三天时间,在紧张的准备和焦灼的恢复中飞快流逝。
陈默的身体在精心的调理和药物支持下,以惊人的速度恢复着基础体力。虽然脸色依旧苍白,眼底带着挥之不去的疲惫,但至少可以下地行走,进行简单的活动。更关键的是,他对体内那两股力量的“掌控感”在缓慢增强。血脉力量如同经过战火洗礼的军队,纪律性和“韧性”都显着提升,虽然还远未达到“如臂使指”的程度,但已经能够在他有意识的引导下,形成相对稳固的“防御圈”,将“污染”力量牢牢压制在那几处“孤岛”区域,并持续进行着极其缓慢但坚定的净化侵蚀。

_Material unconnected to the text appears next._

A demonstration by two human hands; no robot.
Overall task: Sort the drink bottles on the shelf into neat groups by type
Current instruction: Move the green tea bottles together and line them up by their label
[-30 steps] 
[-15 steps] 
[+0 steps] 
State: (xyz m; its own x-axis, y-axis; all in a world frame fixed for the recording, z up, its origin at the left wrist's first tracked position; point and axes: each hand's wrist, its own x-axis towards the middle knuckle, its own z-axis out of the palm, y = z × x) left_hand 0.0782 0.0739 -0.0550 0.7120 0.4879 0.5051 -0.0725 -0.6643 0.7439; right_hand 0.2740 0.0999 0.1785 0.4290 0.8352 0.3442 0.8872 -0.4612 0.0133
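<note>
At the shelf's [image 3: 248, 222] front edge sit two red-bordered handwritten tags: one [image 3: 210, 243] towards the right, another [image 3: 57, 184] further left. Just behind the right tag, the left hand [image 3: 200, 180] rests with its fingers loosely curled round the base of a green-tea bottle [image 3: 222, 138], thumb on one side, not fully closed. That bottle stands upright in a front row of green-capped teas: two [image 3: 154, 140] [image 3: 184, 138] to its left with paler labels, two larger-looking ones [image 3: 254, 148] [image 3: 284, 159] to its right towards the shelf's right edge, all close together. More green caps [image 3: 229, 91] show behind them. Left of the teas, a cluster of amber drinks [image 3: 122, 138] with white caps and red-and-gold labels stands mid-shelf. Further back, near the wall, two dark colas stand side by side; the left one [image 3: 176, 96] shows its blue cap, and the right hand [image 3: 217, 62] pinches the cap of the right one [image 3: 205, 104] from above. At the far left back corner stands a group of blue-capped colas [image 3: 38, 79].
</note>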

那种随时可能被体内黑暗吞噬的失控恐惧,大大减弱。取而代之的,是一种沉重而清晰的“负担感”和“异物感”——他知道那些“脏东西”还在,并且会一直试图反扑,但至少,现在是他占据着主导。
苏媛则几乎不眠不休地查阅了所有能找到的、关于“往生客栈”、阴阳交界、以及那座西郊荒废土地庙的资料。资料稀少且大多语焉不详,充斥着各种矛盾的传说和臆测。唯一比较确凿的是,那座庙在民国中期就因为“香火不灵”、“常有怪事”而迅速衰败,最后一场离奇的大火后彻底废弃,旧址后来被划入一片待开发的城郊林地,一直荒置至今,本地老人谈及那里也多有忌讳。

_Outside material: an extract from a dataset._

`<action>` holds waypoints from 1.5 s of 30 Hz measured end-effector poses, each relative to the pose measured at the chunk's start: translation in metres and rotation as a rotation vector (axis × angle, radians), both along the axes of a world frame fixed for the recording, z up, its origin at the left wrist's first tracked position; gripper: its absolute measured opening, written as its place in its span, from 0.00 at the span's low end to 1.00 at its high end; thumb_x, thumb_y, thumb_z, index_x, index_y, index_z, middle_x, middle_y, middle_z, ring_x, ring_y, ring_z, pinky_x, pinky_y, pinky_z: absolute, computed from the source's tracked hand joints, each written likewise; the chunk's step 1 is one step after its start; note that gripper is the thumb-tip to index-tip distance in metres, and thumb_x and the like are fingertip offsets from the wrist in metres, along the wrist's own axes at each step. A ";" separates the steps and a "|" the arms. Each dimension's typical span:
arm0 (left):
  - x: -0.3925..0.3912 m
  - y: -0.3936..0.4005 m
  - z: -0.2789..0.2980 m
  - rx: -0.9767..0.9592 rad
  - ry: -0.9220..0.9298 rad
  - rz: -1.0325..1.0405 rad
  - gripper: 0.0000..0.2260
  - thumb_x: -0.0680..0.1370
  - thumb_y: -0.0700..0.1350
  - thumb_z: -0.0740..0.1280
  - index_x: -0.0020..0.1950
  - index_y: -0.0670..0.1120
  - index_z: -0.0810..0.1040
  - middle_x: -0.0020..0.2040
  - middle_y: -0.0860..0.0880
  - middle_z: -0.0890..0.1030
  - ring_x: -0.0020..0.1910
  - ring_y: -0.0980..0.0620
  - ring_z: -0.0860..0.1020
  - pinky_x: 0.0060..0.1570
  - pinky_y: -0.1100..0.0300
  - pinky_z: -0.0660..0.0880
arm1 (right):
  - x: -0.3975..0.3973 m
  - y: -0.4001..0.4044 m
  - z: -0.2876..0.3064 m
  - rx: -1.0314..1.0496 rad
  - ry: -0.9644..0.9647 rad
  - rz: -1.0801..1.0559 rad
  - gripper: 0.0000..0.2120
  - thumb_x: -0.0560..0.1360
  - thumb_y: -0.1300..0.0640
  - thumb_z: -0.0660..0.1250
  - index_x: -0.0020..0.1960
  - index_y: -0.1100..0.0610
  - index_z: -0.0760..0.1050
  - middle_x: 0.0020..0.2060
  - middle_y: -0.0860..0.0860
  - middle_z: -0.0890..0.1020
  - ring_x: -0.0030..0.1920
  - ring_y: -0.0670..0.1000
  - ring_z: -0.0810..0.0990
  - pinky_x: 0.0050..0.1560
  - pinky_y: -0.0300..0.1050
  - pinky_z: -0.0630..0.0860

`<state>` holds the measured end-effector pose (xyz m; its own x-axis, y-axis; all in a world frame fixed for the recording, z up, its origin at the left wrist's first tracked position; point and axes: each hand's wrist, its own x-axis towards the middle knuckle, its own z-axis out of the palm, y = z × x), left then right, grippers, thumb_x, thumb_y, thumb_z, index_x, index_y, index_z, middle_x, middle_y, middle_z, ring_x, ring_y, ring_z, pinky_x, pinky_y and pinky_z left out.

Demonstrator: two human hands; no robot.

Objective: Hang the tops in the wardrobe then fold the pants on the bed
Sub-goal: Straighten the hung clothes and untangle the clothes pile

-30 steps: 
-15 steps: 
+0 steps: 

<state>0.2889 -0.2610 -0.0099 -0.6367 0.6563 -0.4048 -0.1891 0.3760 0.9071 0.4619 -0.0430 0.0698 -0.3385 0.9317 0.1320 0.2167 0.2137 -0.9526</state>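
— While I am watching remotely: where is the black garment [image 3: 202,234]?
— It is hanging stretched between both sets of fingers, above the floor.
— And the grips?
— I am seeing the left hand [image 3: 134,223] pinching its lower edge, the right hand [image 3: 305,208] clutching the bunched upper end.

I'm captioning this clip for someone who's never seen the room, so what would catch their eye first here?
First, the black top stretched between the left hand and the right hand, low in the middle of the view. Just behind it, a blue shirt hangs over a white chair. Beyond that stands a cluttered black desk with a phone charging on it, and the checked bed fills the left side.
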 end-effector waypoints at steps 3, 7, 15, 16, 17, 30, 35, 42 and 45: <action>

第三天傍晚,残阳如血,将天边染上一层不祥的暗红。苏媛和陈默驾驶着一辆不起眼的旧车,悄然驶离基地,朝着西郊那片被城市发展遗忘的角落而去。赵振刚坐镇指挥部远程协调,“铁塔”带领三人小队,驾驶另一辆车,保持一公里距离隐蔽跟随,随时准备接应。
车子在坑洼的土路上颠簸了半个多小时,最后在一片杂木林边缘停下。前方,已经没有像样的路了。夕阳的余晖透过稀疏的枝叶,在长满荒草和藤蔓的地面上投下扭曲跳动的光影。
两人下车,背好轻便的背包。苏媛的背包里装着必要的工具、少量应急物资、探测仪器,以及用特殊铅盒层层屏蔽的那块“守镜人”怀表。陈默则只带了一把强光手电、一把匕首,以及一个紧急通讯器。他的“武器”,是他自己。

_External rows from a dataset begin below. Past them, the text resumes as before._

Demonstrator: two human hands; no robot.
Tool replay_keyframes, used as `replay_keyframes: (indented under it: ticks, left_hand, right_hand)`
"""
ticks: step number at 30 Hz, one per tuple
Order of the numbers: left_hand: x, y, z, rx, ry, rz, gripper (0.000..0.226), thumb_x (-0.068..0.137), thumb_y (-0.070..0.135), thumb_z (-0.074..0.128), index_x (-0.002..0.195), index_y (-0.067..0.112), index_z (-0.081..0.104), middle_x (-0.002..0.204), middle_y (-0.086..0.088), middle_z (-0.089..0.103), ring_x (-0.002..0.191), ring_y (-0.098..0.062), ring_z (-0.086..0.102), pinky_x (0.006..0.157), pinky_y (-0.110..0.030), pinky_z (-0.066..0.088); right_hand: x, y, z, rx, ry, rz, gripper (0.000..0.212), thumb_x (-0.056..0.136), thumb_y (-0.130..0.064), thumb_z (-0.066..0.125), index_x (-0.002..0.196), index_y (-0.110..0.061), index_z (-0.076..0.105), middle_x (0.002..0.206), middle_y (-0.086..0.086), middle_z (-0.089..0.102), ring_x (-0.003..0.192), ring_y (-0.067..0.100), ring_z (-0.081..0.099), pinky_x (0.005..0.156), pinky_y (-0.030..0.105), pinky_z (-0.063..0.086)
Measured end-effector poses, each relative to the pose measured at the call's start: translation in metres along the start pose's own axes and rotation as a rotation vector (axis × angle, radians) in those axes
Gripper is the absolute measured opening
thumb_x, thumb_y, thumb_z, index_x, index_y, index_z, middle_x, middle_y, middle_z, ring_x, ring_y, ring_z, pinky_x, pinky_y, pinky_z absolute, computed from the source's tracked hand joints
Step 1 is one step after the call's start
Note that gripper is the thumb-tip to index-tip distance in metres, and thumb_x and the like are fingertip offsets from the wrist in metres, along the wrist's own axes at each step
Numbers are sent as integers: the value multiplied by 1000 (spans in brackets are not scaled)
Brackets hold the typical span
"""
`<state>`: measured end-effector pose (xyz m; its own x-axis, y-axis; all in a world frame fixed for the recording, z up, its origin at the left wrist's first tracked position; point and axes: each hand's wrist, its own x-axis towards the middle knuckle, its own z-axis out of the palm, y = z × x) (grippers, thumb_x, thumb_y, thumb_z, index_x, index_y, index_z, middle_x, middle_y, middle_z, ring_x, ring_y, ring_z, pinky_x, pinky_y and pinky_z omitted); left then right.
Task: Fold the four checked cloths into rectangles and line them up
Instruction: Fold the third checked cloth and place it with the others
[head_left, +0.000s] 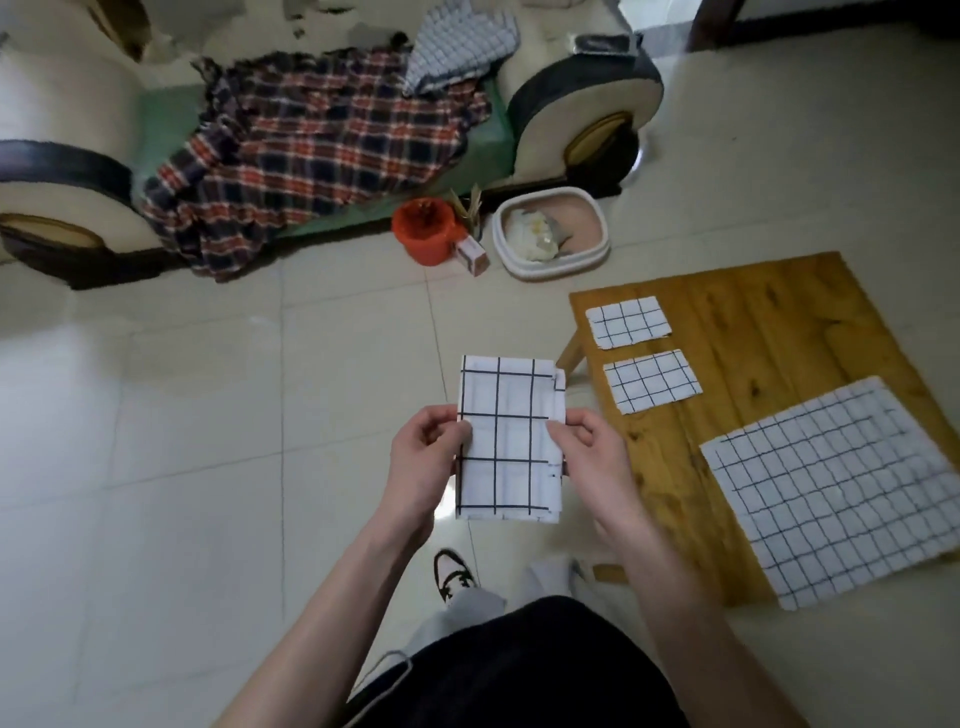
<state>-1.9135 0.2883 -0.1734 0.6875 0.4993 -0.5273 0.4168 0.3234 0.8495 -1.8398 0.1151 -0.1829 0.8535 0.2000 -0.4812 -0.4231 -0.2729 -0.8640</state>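
Observation:
I hold a white checked cloth (506, 441), folded into a tall rectangle, in the air over the tiled floor. My left hand (423, 457) pinches its left edge and my right hand (587, 454) pinches its right edge. On the low wooden table (769, 332) to the right lie two small folded checked cloths, one (627, 322) behind the other (652, 381). Nearer to me a large checked cloth (841, 488) lies flat and unfolded, overhanging the table's front edge.
A sofa (582, 98) with a red plaid blanket (311, 150) and a grey checked cloth (462, 44) stands at the back. An orange bucket (423, 231), a small box (472, 257) and a white basin (550, 234) sit on the floor before it.

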Motion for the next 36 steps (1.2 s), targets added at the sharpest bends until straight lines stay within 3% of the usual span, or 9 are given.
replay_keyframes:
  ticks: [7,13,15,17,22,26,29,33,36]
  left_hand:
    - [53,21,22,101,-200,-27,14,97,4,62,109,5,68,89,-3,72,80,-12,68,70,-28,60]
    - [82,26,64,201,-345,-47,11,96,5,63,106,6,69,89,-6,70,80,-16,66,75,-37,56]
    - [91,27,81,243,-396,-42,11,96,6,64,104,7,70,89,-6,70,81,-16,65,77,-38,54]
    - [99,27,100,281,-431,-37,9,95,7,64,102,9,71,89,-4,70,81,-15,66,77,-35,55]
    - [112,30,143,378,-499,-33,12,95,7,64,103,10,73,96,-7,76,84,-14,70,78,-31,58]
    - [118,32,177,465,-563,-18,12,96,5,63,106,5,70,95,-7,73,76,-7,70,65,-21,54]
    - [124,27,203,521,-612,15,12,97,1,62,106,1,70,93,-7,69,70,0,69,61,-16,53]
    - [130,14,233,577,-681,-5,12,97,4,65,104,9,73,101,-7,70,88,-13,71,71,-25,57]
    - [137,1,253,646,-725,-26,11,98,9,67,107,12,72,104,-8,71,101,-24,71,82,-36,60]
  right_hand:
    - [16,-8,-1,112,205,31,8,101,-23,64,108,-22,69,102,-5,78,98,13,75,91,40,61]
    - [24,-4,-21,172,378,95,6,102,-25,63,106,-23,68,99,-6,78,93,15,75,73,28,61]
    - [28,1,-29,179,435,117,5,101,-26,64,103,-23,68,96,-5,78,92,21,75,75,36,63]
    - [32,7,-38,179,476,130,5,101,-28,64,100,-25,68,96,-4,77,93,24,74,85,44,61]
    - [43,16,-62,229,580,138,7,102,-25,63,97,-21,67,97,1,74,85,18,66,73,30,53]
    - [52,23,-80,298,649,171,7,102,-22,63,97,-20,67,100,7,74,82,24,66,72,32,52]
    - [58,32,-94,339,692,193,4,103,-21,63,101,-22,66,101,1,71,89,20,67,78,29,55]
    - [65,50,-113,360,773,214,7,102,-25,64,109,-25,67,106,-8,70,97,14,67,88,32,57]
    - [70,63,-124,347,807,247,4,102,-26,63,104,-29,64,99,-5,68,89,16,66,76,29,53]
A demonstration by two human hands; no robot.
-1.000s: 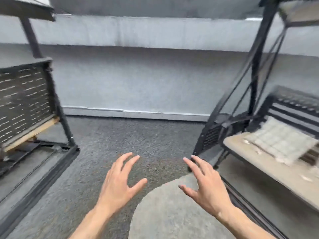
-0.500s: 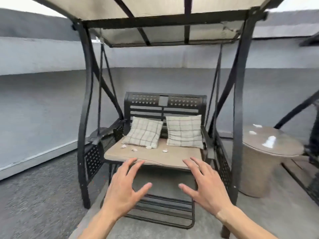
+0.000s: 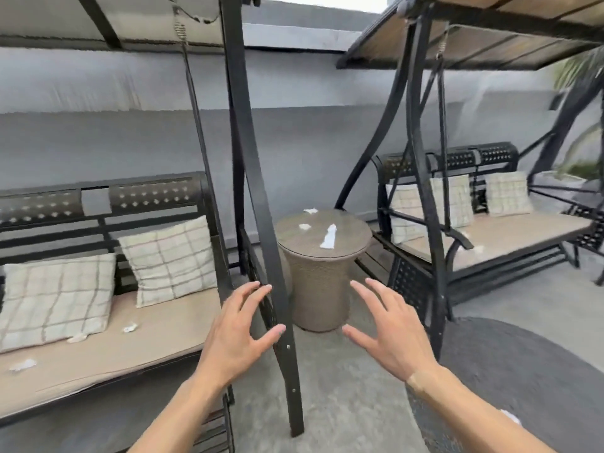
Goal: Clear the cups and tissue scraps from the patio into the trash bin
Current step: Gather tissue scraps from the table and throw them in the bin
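Observation:
White tissue scraps (image 3: 328,236) lie on the top of a round wicker side table (image 3: 322,291) straight ahead. More tissue scraps (image 3: 130,327) are scattered on the left swing's seat cushion (image 3: 108,351), and one scrap (image 3: 479,248) lies on the right swing's seat. Another white scrap (image 3: 510,416) shows at the lower right beside my forearm. My left hand (image 3: 240,335) and my right hand (image 3: 390,333) are raised in front of me with fingers spread, holding nothing. No cup or trash bin is in view.
A black metal swing post (image 3: 258,191) stands just beyond my left hand. The right swing bench (image 3: 483,237) carries checked pillows. A dark round surface (image 3: 529,371) fills the lower right corner. The grey wall runs behind everything.
The view has swung to the right: the left swing has shifted to the left edge, the wicker table is now central, and a second swing has come into view. Both hands stay spread.

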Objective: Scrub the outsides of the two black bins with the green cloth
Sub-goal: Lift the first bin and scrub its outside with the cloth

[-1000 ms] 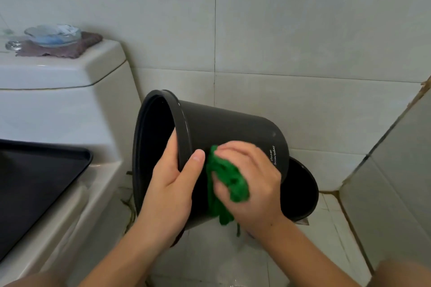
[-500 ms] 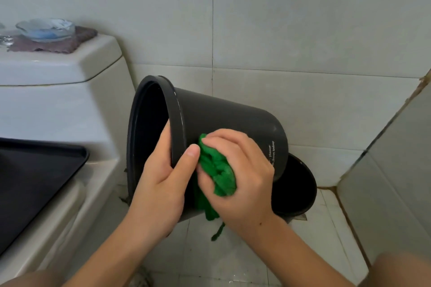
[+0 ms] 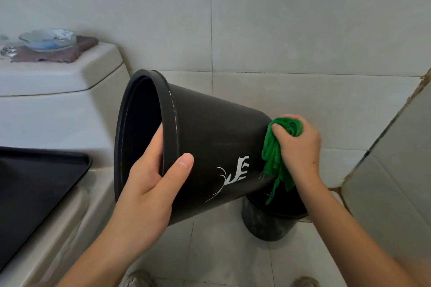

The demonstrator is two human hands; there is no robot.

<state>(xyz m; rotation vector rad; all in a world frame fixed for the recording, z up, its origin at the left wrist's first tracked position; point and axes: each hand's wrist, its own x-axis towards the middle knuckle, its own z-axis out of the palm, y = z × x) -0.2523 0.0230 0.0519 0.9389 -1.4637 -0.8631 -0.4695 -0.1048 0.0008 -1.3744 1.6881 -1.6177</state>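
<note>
Our left hand [image 3: 149, 184] grips the rim of the tilted black plastic bin [image 3: 210, 147], fingers inside, thumb outside. At three o'clock, our right hand [image 3: 300, 147] clutches the bunched green cloth [image 3: 275, 161] against its base, above the second black bin [image 3: 268, 223].

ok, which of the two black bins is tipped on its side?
The larger bin, held by its rim in the left hand, mouth facing left, white print on its wall. The other bin stands upright on the floor behind it.
</note>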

“铁塔,我们已抵达目标区域外围,准备进入林地寻找庙址。”苏媛对着加密耳麦低声道。
“收到。保持通讯畅通,随时报告情况。我们就在你们身后。”“铁塔”回应。
两人对视一眼,点了点头,拨开齐腰深的荒草和横生的枝杈,向着林地深处走去。空气中弥漫着草木腐烂和泥土的气息,还夹杂着一丝若有若无的、类似香灰燃尽后的淡淡焦味。越往里走,光线越暗,树林也越显茂密阴森,仿佛踏入了一片被时光遗忘的领域。
按照模糊的老地图和gps定位,他们在一片地势稍高的坡地上,找到了那座土地庙的遗址。
与其说是庙,不如说是一堆被藤蔓和苔藈彻底吞噬的残垣断壁。几段倒塌的、布满烟熏火燎痕迹的土墙,半掩在荒草中。一个原本应该是庙门的石头门框,歪斜地立在那里,门楣上的字迹早已风化剥落,难以辨认。破碎的瓦砾和烧焦的木梁散落一地,无声地诉说着当年那场大火的惨烈。整个遗址笼罩在一种深沉的、令人感到压抑的寂静中,连虫鸣鸟叫都听不到。
苏媛取出能量探测仪,屏幕上的读数立刻出现了明显的波动。这里的灵能背景值比正常野外高出不少,而且带着一种陈旧的、死寂的、却又隐隐透着某种不协调“活性”的特质。仿佛这片废墟本身,就是一个巨大的、缓慢腐烂却又未曾彻底死去的“伤口”。
“是这里了。”苏媛低声道,目光扫过废墟的每一寸,“按照记载和笔记提示,‘门’应该就在庙址范围内,与某种特定的‘地气节点’或‘残存香火意念’有关。我们需要找找看,有没有什么特别的地方,或者……用怀表试试。”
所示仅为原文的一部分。